▶ THE PROBLEM
From the material below, work out how many lines contain "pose" and answer with the number only.

################

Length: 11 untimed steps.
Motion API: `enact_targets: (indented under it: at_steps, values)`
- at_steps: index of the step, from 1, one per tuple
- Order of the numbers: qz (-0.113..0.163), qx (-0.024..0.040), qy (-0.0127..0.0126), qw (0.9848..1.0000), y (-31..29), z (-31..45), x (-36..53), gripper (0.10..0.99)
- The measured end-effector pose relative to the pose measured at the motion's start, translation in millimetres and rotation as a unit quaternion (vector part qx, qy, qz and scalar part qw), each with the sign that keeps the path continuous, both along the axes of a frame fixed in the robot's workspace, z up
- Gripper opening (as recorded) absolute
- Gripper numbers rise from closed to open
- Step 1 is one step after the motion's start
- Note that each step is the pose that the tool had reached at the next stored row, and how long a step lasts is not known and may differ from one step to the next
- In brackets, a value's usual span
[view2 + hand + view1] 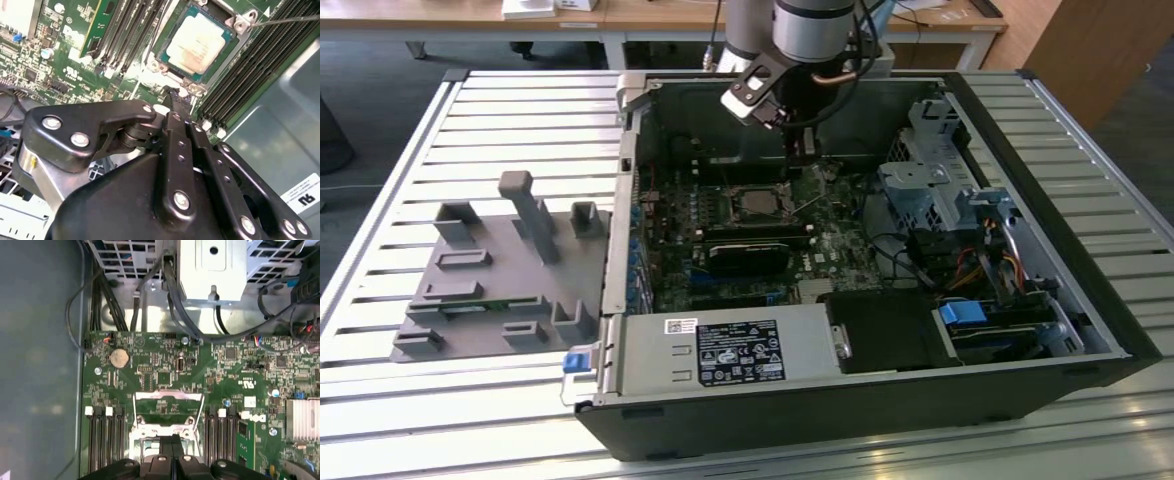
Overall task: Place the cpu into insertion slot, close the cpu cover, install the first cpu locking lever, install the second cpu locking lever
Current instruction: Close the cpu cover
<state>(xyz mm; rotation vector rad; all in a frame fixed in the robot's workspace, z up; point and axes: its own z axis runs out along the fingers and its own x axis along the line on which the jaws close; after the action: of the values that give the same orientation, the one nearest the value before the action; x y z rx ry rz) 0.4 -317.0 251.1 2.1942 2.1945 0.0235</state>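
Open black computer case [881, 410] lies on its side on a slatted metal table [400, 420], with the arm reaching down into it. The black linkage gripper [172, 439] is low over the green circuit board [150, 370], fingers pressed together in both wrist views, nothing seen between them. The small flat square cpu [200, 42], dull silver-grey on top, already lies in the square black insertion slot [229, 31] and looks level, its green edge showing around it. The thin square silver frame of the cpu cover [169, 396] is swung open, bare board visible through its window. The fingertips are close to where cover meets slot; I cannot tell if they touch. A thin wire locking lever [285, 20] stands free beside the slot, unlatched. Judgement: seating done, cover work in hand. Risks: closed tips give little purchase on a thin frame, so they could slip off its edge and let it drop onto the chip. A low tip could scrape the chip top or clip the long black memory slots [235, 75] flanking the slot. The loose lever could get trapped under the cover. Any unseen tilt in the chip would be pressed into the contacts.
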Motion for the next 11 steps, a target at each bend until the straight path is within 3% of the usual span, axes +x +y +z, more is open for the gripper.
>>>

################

▶ EXERCISE RESPONSE
2